Latency: Was the request fast enough?

# Latency SLI: ratio of requests under 300ms
sum(rate(http_request_duration_seconds_bucket{le="0.3"}[5m]))
/
sum(rate(http_request_duration_seconds_count[5m]))

Correctness: Did the response contain the right data? Harder to measure – often requires application-level probes or synthetic checks that verify response content.

Freshness: Is the data recent enough? Critical for data pipelines and caches.

# Freshness SLI: time since last successful pipeline run
time() - pipeline_last_success_timestamp_seconds

Measure SLIs at the edge, not the origin. A load balancer’s view captures network failures, TLS issues, and routing errors your application never sees. If you must measure at the application, ensure you also capture connection-level failures.

Step 2: Set SLO Targets#

SLO targets are not aspirational. They represent the level of reliability users actually need. Start with historical data.

# Pull 90 days of availability data
Query: avg_over_time(
  (sum(rate(http_requests_total{status!~"5.."}[1h]))
   / sum(rate(http_requests_total[1h])))[90d:1h])

Result: 99.95% historical availability

Set your initial SLO slightly below your historical performance. If you have been running at 99.95%, set 99.9%. This gives you headroom and makes the SLO achievable from day one. You can tighten it later.

Common SLO targets by service type:

| Service Type          | Availability | Latency (p99)    |
|-----------------------|-------------|------------------|
| User-facing API       | 99.9%       | < 500ms          |
| Internal API          | 99.5%       | < 1000ms         |
| Data pipeline         | 99.5%       | Freshness < 5min |
| Batch processing      | 99.0%       | Completion < 4hr |
| Static content/CDN    | 99.95%      | < 100ms          |

Step 3: Calculate Error Budgets#

The error budget is the amount of unreliability your SLO permits over a given window.

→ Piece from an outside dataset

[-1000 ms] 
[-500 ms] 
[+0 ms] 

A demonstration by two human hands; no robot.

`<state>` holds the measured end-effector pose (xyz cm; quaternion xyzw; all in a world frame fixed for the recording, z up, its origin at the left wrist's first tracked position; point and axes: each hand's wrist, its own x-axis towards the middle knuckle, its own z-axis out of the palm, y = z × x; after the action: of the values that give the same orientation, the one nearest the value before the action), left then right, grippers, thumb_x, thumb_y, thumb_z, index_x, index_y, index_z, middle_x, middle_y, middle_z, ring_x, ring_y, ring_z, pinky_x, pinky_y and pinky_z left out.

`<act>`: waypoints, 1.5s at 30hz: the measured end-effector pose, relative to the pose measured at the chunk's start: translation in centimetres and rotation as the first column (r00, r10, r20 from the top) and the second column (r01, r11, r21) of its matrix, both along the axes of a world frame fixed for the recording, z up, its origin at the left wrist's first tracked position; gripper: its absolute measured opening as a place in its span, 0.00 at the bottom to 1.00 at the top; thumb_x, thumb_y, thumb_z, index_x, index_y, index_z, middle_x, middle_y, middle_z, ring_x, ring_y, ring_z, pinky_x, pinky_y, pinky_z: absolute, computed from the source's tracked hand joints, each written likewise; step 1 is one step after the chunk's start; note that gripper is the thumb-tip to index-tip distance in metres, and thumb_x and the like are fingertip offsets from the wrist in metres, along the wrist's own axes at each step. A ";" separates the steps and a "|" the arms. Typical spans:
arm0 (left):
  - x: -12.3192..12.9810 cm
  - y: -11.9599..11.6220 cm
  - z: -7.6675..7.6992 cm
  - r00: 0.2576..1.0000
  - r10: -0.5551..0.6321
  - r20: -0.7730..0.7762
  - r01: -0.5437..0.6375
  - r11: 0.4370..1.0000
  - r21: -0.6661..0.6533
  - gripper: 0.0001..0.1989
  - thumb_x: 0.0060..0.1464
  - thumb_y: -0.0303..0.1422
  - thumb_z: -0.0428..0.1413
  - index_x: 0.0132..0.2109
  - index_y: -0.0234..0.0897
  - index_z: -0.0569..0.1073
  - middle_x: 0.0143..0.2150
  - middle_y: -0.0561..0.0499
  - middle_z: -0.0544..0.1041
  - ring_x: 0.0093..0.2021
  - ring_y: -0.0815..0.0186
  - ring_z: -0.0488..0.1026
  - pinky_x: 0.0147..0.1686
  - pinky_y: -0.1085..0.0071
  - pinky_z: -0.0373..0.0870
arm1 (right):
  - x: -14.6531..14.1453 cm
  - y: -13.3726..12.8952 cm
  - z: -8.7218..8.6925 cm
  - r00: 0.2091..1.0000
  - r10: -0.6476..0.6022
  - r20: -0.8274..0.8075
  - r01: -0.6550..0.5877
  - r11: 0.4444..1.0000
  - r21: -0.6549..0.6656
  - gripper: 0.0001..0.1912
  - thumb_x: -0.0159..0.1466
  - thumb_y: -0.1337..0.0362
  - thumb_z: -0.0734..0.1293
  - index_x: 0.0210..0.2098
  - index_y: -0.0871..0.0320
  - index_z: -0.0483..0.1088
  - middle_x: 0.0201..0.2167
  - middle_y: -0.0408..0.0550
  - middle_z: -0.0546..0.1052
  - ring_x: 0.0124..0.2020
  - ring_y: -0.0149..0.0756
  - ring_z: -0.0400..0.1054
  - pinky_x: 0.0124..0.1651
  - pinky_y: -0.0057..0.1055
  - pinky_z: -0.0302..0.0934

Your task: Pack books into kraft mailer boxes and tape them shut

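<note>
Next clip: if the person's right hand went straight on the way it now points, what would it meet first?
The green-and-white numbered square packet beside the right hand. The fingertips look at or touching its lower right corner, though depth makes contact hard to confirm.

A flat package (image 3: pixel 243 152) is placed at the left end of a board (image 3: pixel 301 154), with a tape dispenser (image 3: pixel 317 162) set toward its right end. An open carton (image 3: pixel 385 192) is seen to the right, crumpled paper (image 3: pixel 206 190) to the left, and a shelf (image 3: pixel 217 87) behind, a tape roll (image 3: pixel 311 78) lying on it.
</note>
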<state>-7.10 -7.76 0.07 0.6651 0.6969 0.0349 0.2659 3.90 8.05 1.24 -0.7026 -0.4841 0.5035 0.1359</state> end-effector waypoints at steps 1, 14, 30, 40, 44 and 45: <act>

Error Budget = 1 - SLO target

For a 99.9% SLO over 30 days:
  Error budget = 0.1% = 0.001
  Total minutes in 30 days: 43,200
  Allowed downtime: 43,200 × 0.001 = 43.2 minutes

For a 99.5% SLO over 30 days:
  Error budget = 0.5% = 0.005
  Allowed downtime: 43,200 × 0.005 = 216 minutes (3.6 hours)

Track error budget consumption as a percentage:

# Error budget remaining (Prometheus recording rule)
- record: slo:error_budget_remaining:ratio
  expr: |
    1 - (
      (1 - (sum(rate(http_requests_total{status!~"5.."}[30d]))
            / sum(rate(http_requests_total[30d]))))
      / (1 - 0.999)
    )

When slo:error_budget_remaining:ratio hits 0, you have consumed your entire error budget for the window.

Step 4: Define Error Budget Policies#

The error budget policy is what makes SLOs operational. Without a policy, the error budget is just a number on a dashboard that nobody acts on.

## Error Budget Policy: payment-api

**SLO**: 99.9% availability, 30-day rolling window

### Budget > 50% remaining
- Normal development velocity
- Feature work proceeds as planned
- Standard deployment cadence

### Budget 25-50% remaining
- Prioritize reliability work in next sprint
- Increase deployment testing (canary duration from 10min to 30min)
- Review recent incidents for systemic issues

### Budget 5-25% remaining
- Freeze non-critical feature deployments
- All engineering effort shifts to reliability
- Daily error budget review in standup

### Budget < 5% remaining (or exhausted)
- Complete feature freeze
- All deployments require SRE approval
- Incident review for every error budget consumption event
- Escalate to engineering leadership

### Budget exhausted
- Postmortem required identifying systemic causes
- Reliability sprint: minimum 2 weeks focused on fixes
- Feature freeze remains until budget recovers above 25%

The policy must have teeth. If product management can override a feature freeze whenever they want, the error budget policy is fiction.

Step 5: SLO-Based Alerting with Burn Rates#

Threshold-based alerts are noisy. “Error rate > 1%” fires on a brief spike that consumes negligible budget. Burn rate alerting solves this by asking: “At the current rate of errors, when will we exhaust the error budget?”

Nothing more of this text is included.